### THE PROBLEM
Every line from the one with "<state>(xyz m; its" through the end of the material should be written out character for character. Lines before it are excluded.

━━━━━ INFORMATION SHOWN ━━━━━

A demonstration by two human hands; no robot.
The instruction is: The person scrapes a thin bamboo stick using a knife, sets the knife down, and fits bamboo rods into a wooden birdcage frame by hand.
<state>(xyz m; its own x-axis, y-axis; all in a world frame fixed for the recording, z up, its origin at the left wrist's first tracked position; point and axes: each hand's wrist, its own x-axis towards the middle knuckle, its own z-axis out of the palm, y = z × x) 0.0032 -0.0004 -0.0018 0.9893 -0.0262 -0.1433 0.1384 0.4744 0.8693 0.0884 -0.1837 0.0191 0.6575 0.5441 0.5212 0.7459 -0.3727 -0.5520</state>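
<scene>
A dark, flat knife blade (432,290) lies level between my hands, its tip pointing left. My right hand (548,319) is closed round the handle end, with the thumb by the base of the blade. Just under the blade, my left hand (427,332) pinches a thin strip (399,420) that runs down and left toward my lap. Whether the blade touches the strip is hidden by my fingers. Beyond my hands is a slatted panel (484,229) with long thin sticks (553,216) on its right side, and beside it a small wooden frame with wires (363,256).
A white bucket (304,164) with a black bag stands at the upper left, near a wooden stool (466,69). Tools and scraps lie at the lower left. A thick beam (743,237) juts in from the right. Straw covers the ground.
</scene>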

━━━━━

### RESPONSE BOX
<state>(xyz m; its own x-axis, y-axis; all in a world frame fixed for the recording, z up, its origin at the left wrist's first tracked position; point and axes: each hand's wrist, its own x-axis towards the middle knuckle, its own z-axis out of the palm, y = z × x) 0.0032 -0.0004 -0.0018 0.9893 -0.0262 -0.1433 0.1384 0.4744 0.8693 0.0884 -0.1837 0.0191 0.6575 0.5441 0.5212 0.7459 -0.3727 -0.5520</state>
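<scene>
A dark, flat knife blade (432,290) lies level between my hands, its tip pointing left. My right hand (548,319) is closed round the handle end, with the thumb by the base of the blade. Just under the blade, my left hand (427,332) pinches a thin strip (399,420) that runs down and left toward my lap. Whether the blade touches the strip is hidden by my fingers. Beyond my hands is a slatted panel (484,229) with long thin sticks (553,216) on its right side, and beside it a small wooden frame with wires (363,256).
A white bucket (304,164) with a black bag stands at the upper left, near a wooden stool (466,69). Tools and scraps lie at the lower left. A thick beam (743,237) juts in from the right. Straw covers the ground.
</scene>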

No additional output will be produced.